For this purpose, we will be implementing a greedy algorithm.


# Polynomial Time Algorithm


In [6]:
def greedy_set_cover(S, n):
    uncovered = set(range(1, n + 1))
    selected_subsets = []

    while uncovered:
        max_subset = None
        max_uncovered = set()

        for subset in S:
            uncovered_subset = subset.intersection(uncovered)
            if len(uncovered_subset) > len(max_uncovered):
                max_subset = subset
                max_uncovered = uncovered_subset

        selected_subsets.append(max_subset)
        uncovered -= max_uncovered

    return selected_subsets


## Example


In [7]:
S = [
    {1, 3, 5, 7, 10, 11},
    {1, 2, 4, 5, 11},
    {4, 8, 9},
    {1, 3, 5, 8, 9, 10},
    {2, 6, 10}
]
n = 11

# Test
selected_subsets = greedy_set_cover(S, n)
print(f"Selected subsets: {selected_subsets}")

Selected subsets: [{1, 3, 5, 7, 10, 11}, {8, 9, 4}, {2, 10, 6}]


## Time Complexity

The time complexity of the algorithm is O(n * |S|), where n is the maximum integer in the range 1 to n and |S| is the
number of subsets in S.

The time complexity of the algorithm is polynomial in the size of the input.



# Solution Quality

We will be using the approximation ratio to measure the quality of the solution obtained by our algorithm.

The approximation ratio is defined as follows:

    Approximation Ratio = (Cost of the solution obtained by the algorithm) / (Cost of the optimal solution)

The cost of the solution obtained by the algorithm is the number of subsets in the solution set.

The cost of the optimal solution is the minimum number of subsets that can cover all the elements in the range 1 to n.

The approximation ratio is always greater than or equal to 1.

## But

To compute the approximation ratio, we need to know the cost of the optimal solution.

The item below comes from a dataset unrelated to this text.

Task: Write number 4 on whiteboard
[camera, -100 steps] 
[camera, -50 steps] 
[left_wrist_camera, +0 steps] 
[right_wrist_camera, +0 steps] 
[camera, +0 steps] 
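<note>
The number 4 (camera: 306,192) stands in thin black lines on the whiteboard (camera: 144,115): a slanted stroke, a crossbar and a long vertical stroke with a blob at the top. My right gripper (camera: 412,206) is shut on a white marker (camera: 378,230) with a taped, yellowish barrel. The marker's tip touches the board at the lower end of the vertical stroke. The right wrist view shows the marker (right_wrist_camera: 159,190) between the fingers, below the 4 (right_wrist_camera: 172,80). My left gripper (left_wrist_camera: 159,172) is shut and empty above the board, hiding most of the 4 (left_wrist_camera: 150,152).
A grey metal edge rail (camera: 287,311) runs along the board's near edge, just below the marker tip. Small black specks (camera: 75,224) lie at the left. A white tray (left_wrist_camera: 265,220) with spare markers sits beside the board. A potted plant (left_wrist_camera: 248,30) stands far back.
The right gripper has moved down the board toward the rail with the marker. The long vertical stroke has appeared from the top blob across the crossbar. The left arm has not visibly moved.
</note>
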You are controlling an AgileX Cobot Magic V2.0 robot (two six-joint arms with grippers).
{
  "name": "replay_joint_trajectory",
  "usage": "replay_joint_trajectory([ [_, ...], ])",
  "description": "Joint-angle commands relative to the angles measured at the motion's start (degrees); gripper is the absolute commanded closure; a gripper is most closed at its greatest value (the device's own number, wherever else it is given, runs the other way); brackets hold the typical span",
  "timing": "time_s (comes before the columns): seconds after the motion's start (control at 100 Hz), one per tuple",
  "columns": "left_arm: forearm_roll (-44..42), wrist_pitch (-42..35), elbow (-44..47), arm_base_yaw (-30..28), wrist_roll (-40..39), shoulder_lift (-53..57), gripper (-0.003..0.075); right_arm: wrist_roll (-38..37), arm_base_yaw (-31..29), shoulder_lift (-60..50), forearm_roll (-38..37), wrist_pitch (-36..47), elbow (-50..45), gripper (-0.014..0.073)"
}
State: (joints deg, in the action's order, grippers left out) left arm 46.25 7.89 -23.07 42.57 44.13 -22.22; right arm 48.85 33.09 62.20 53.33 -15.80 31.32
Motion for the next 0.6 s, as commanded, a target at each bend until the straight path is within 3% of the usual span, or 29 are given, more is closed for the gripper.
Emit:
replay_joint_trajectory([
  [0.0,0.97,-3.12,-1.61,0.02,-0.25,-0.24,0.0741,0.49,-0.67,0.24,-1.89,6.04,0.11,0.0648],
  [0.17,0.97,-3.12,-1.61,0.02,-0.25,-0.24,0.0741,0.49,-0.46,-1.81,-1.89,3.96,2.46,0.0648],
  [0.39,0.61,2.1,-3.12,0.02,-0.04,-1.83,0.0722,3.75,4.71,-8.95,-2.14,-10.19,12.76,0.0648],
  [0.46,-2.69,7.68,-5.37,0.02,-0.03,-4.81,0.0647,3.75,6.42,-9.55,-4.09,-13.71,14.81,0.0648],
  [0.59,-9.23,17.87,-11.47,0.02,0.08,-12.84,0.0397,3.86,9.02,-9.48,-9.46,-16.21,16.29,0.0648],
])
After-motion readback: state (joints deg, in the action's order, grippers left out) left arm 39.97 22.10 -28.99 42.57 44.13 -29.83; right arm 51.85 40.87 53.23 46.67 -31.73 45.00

However the Set Cover problem is
an NP-complete and there finding a polynomial time algorithm time algorithm for it can be computationally infeasible.

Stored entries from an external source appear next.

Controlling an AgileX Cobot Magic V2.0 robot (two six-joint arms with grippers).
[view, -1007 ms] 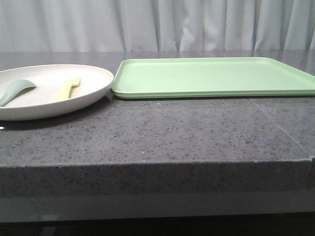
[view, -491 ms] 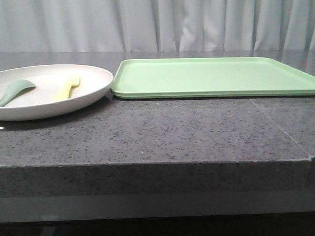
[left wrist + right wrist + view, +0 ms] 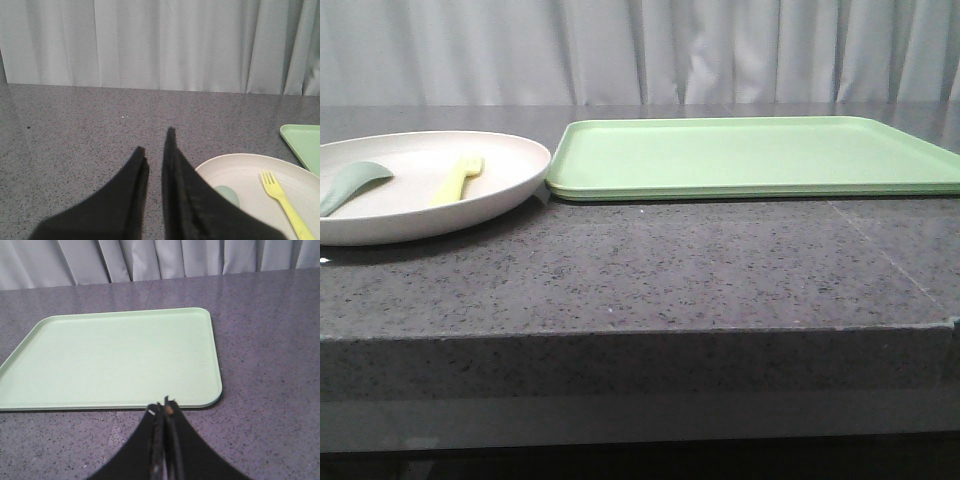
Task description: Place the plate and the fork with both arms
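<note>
Front view: neither arm shows; no task step looks begun.
Plate: large round cream-white matte plate (image 3: 420, 185) sits at the desk's left edge, its rim just beside the tray's left end.
Fork: small pale yellow plastic fork (image 3: 457, 180) lies inside the plate, tines toward the far edge.
Spoon: grey-green spoon (image 3: 352, 184) shares the plate, apart from the fork; likely clutter for a fork pick.
Tray: flat rectangular light-green tray (image 3: 750, 155) spans centre to right edge, bare; probable destination.
Left gripper (image 3: 155, 152): above desk beside plate, jaws slightly apart, empty.
Right gripper (image 3: 162, 410): before tray's near edge, jaws together, empty.
</note>
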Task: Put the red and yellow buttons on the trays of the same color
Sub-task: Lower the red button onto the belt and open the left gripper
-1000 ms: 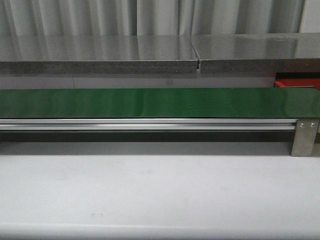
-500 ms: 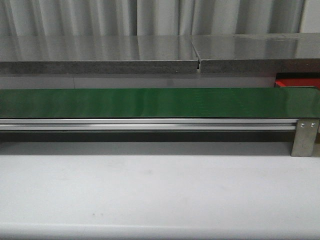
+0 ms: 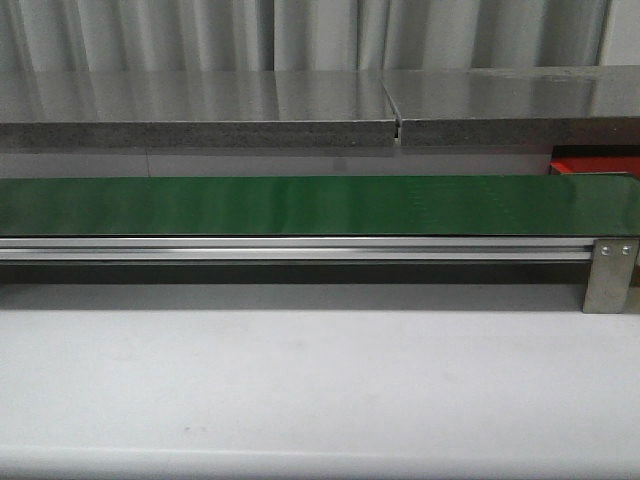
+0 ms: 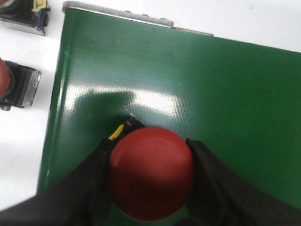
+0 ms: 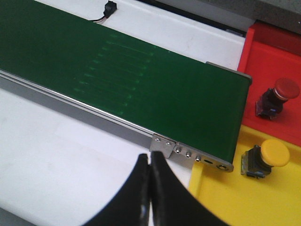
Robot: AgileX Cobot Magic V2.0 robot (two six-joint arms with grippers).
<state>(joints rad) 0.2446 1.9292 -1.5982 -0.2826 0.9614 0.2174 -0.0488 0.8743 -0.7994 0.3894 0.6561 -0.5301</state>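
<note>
LEFT hand is pinching the red button over the green belt (two spares sitting at ten o'clock) | RIGHT hand is idling, fingers pressed together | HANDLING: looking rigid, light, cap glossy and likely slippery; gripping the squarer body below seems safer | red tray is waiting.

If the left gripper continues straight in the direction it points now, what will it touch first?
Most likely the green conveyor belt. The left gripper points down at it, its fingers shut on a red button, so the button's underside would probably touch before the fingers. The gap above the belt is unclear.
</note>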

So, we will be using a greedy algorithm to compute the cost of the optimal solution.

The theoretical approximation guarentee of the greedy algorithm is H(max(|s(i)|)) where H is the harmonic number and
|s(i)| is the number of size of the subsets in S.

The harmonic number is defined as follows:

    H(n) = 1 + 1/2 + 1/3 + ... + 1/n

Let's create a function to calculate the harmonic number and use it to compute the theoretical approximation ratio of
our algorithm.

In [14]:
def harmonic_number(n):
    return sum(1 / i for i in range(1, n + 1))

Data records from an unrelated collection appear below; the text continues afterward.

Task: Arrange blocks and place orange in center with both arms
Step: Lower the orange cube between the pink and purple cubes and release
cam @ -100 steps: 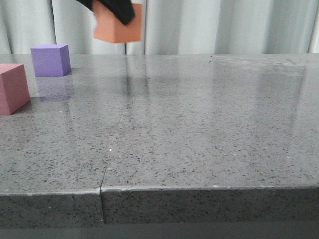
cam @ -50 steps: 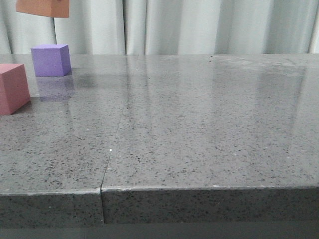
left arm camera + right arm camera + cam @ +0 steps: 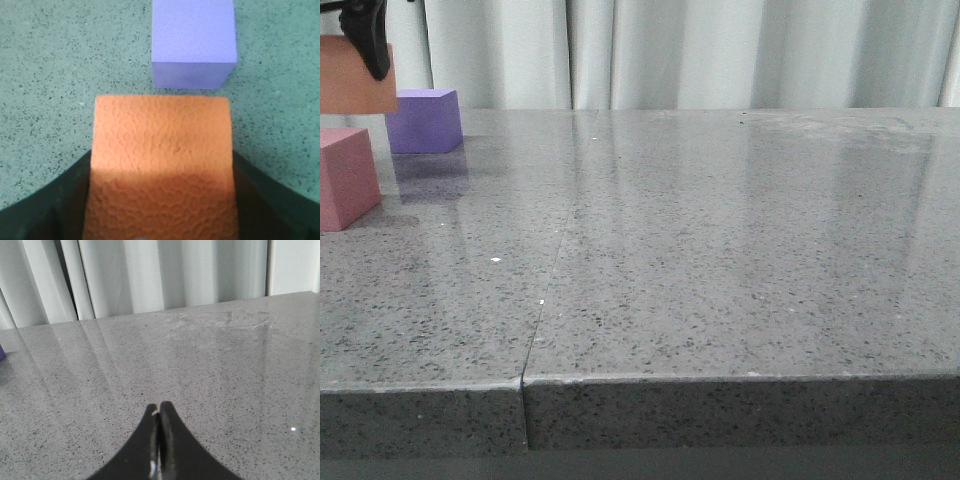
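Front view shows the orange cube held in the air at the far left, above the table, by the left gripper, whose dark fingers clamp its sides (only one finger shows here). It hangs over the gap between the pink-red cube, nearer, and the purple cube, farther back. From the left wrist, the orange cube fills the jaws. The right gripper is pressed closed, empty, over bare table.
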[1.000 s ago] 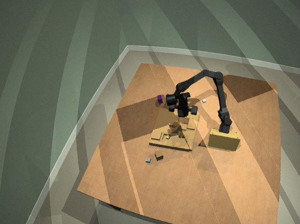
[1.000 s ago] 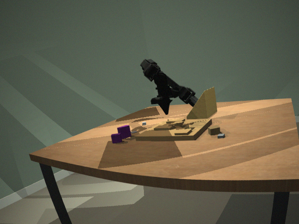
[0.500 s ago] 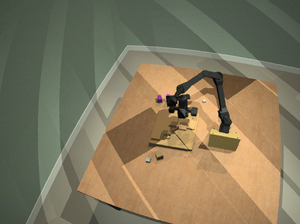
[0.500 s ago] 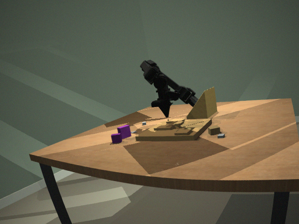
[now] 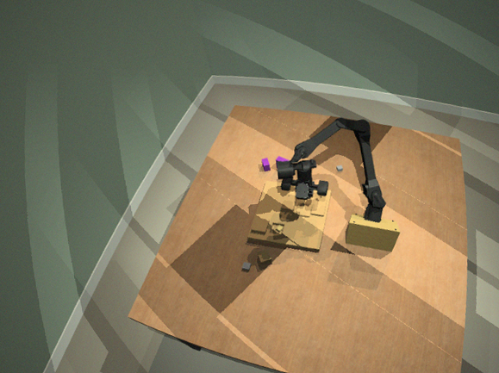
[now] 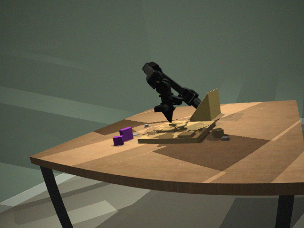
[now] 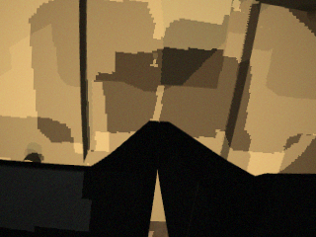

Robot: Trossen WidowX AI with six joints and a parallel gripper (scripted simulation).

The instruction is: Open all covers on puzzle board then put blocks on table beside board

def compute_approximation_ratio(S):
    max_subset_size =max(len(subset) for subset in S)
    return harmonic_number(max_subset_size)

In [16]:
approximation_ratio = compute_approximation_ratio( S)
print(f"Approximation ratio: {approximation_ratio}")

Approximation ratio: 2.4499999999999997


# Notes

The theoretical approximation ratio gives us a an upper bound on the worse-case performance of our greedy algorithm.
In practice, the approximation ratio of the greedy algorithm is much better than the theoretical approximation ratio.